I’ve often felt the same way about The Reds when things aren’t going well. We may have been abject against Leicester, battered by Brentford and got away with one in the cup, but I always have faith that things will right themselves.
After all, we are Liverpool and all that, and we have a history of overcoming the harshest of circumstances. We have a glorious manager and our lads have won everything. We have the goggles. The goggles will protect us.
It’s been a long time since I’ve been angry at players. It’s usually the owners, the manager or the referee which are the focus of my vented spleen, but Brighton brought back so many memories. Second to everything, no urge to right wrongs once we went one down, one corner and no sense of pride.
At 3-0 Brighton looked for a fourth. Our lads looked at the ref and hoped for mercy. All invincibility gone. Nothing.
I’d want to play Liverpool next.
I don’t know what the answer is. I’m against us writing off the rest of the season, but it looks like that’s been the strategy given the last few games.
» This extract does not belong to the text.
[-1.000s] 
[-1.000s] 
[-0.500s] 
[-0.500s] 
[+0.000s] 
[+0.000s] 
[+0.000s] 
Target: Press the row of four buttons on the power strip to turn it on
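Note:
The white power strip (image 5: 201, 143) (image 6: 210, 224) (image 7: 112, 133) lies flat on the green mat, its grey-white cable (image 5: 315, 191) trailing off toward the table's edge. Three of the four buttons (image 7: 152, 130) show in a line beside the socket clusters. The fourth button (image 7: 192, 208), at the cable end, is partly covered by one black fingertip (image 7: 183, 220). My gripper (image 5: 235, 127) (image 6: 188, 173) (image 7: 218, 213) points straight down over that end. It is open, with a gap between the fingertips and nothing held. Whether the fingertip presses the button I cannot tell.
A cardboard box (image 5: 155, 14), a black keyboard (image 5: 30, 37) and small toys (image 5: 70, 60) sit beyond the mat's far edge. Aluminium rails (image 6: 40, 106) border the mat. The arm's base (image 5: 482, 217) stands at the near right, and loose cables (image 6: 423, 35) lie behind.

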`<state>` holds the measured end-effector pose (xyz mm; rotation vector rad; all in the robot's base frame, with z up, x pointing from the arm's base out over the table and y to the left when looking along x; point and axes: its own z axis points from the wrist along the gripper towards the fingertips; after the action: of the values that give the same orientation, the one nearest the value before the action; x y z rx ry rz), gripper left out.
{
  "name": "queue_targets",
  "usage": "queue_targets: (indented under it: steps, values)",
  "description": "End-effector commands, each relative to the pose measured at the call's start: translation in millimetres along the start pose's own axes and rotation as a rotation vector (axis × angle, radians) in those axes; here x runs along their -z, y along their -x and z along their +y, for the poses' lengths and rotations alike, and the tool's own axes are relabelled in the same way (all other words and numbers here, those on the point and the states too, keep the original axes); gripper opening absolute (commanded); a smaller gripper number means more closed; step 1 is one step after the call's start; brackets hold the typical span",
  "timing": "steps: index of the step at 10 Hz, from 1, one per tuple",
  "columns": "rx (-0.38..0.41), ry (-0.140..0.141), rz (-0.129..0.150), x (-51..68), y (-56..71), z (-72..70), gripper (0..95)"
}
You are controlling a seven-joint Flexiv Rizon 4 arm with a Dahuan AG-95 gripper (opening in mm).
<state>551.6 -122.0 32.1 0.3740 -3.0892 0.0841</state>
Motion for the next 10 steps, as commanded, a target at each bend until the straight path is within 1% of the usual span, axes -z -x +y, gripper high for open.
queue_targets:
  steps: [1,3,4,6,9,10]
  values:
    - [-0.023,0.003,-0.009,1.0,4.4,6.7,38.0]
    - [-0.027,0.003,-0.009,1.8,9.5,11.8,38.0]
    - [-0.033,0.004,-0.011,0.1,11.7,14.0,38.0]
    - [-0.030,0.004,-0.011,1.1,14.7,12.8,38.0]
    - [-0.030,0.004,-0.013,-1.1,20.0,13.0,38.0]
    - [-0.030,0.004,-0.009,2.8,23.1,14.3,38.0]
And I hate slagging the players. Particularly those who have given us the world, but when I saw Trent Alexander-Arnold tweet about recognising that we’re shite but things will improve, it made me madder. Don’t tell me, show me!
But anger is the easy part. The pictures of Jürgen Klopp coming over and apologising with his hands clasped together in prayer took something out of me. He knows this is shite. He knows nothing is working. He knows that another formation didn’t work.
I was on the Sunday Best show yesterday and the word ‘rudderless’ was used. It describes what’s been going on on the pitch, but with the lack of resources and the frankly astonishing news that there’ll likely be no additions this month, it can be used across the board. At time of writing, we don’t even have a club doctor.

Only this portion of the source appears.